ENTERTAINMENT DEVICES:

o Our pocketRADIO - We introduced our pocketRADIO to the consumer marketplace in October 2003. Our pocketRADIO is a FM Stereo card that allows a PDA user to listen to FM Stereo while simultaneously running other programs. Our pocketRADIO have a suggested retail price of $49.99.

With the exception of the free technical support services we provide as part of the one year parts and labor warranty that accompanies each of our products, the only other services we performed during the fiscal periods reported herein were pursuant to maintenance agreements associated with our technical servicing and support of computer terminals and printers for financial institutions, which business we no longer actively market or pursue. Our maintenance service revenues, which constituted 6.5% of our total consolidated revenues for the fiscal year ended October 31, 2003, will continue to decrease in future fiscal years.


OUR RECENT SIGNIFICANT DEVELOPMENTS

There are no recent significant developments.

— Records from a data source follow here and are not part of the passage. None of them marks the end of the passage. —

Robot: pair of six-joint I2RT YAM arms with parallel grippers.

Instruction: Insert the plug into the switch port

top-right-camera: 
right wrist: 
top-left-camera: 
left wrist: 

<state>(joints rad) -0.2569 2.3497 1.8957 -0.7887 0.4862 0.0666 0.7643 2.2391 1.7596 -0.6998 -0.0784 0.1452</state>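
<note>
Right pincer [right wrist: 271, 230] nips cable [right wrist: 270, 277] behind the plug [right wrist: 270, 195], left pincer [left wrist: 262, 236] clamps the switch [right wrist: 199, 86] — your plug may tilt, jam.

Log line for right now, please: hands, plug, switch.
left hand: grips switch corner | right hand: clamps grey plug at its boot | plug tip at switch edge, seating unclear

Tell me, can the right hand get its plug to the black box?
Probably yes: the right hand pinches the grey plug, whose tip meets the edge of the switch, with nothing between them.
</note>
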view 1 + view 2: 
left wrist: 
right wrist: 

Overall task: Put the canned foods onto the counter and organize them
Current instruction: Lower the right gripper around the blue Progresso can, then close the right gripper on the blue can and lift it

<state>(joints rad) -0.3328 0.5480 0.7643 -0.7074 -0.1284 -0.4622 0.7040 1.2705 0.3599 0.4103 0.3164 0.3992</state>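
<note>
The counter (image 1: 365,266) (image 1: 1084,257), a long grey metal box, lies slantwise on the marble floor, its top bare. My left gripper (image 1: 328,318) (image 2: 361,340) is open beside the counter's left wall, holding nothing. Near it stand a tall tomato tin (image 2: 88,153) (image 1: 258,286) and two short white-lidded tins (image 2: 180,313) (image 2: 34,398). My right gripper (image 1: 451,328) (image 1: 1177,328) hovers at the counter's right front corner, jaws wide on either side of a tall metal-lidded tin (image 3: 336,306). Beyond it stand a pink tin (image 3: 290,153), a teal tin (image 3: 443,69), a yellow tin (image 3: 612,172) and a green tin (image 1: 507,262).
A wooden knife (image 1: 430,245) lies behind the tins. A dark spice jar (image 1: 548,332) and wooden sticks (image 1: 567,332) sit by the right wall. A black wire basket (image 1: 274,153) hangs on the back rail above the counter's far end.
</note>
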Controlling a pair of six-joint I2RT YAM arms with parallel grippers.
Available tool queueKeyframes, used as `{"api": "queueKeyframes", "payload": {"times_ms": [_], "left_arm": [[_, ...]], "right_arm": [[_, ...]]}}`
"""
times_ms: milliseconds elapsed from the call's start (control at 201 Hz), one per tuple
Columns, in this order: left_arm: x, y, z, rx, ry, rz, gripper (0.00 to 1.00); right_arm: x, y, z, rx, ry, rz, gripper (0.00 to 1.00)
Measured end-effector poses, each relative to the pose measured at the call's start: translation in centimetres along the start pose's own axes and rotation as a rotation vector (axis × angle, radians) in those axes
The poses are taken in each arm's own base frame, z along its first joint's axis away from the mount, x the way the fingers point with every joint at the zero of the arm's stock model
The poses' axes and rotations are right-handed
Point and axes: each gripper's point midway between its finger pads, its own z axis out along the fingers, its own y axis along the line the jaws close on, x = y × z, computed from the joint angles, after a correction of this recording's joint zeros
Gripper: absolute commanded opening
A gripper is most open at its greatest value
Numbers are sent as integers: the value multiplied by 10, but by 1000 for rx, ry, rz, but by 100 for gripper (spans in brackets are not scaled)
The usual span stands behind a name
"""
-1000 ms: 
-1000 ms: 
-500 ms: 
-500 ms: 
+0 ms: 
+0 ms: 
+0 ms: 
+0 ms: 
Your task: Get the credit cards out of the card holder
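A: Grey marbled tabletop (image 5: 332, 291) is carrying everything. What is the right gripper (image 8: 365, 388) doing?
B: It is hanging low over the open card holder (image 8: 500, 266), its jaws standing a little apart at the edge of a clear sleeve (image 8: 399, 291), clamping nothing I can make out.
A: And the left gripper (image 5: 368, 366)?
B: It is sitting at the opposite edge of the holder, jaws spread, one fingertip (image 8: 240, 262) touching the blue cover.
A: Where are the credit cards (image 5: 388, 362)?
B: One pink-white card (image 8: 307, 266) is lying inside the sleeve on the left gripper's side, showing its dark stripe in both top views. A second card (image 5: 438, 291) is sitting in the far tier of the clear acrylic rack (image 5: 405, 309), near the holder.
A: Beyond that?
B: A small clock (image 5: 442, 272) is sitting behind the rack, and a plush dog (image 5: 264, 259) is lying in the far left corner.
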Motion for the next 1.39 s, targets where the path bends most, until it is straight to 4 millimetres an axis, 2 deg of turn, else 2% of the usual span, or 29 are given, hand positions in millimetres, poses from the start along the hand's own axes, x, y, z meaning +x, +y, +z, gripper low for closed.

OUR CRITICAL ACCOUNTING POLICIES
The following discussions of our consolidated results of operations and financial condition, including our liquidity and capital resources, are based upon our consolidated financial statements as included elsewhere in this filing. The preparation of consolidated financial statements in conformity with accounting principles generally accepted in the United States of America requires us to make certain estimates and assumptions that affect the reported amounts and timing of revenue and expenses, the reported amounts and classification of assets and liabilities, and disclosure of contingent assets and liabilities. Our actual results have differed, and will likely continue to differ, to some extent from our initial estimates and assumptions. We currently believe that the following significant accounting policies entail making particularly difficult, subjective or complex judgments of inherently uncertain matters that, given any reasonably possible variance therein, would make such policies particularly critical to a materially accurate portrayal of our historical or reasonably foreseeable financial condition or results of operations:

o Revenue Recognition for Product Sales and Related Allowances for Sales Returns and Rebates. In accordance with SEC Staff Accounting Bulletin No. 101, "Revenue Recognition in Financial Statements," we recognize a product sale, including related shipping and handling income, and the cost of the sale, upon product shipment provided that all material risks and rewards of ownership are concurrently transferred from us to our customer, the price is fixed or readily determinable, collection of the related receivable by us is reasonably assured, and we are able to reliably estimate appropriate allowances for probable sales returns and rebates based on our relevant historical experience and future expectations. We unconditionally accept product returns during the initial thirty days following the date of sale. We periodically offer promotional rebates of a limited duration, typically one week, on certain product sales, for which we outsource the processing and tracking of related customer submissions. The periodic provisions made by us to establish and maintain appropriate allowances for sales returns and rebates are charged to our results of operations via offsets to our gross product sales. Actual sales returns and rebates realized by us are charged against the related allowances with any favorable or unfavorable experience, as compared to our preceding estimates, having a correspondingly impact on our results of operations.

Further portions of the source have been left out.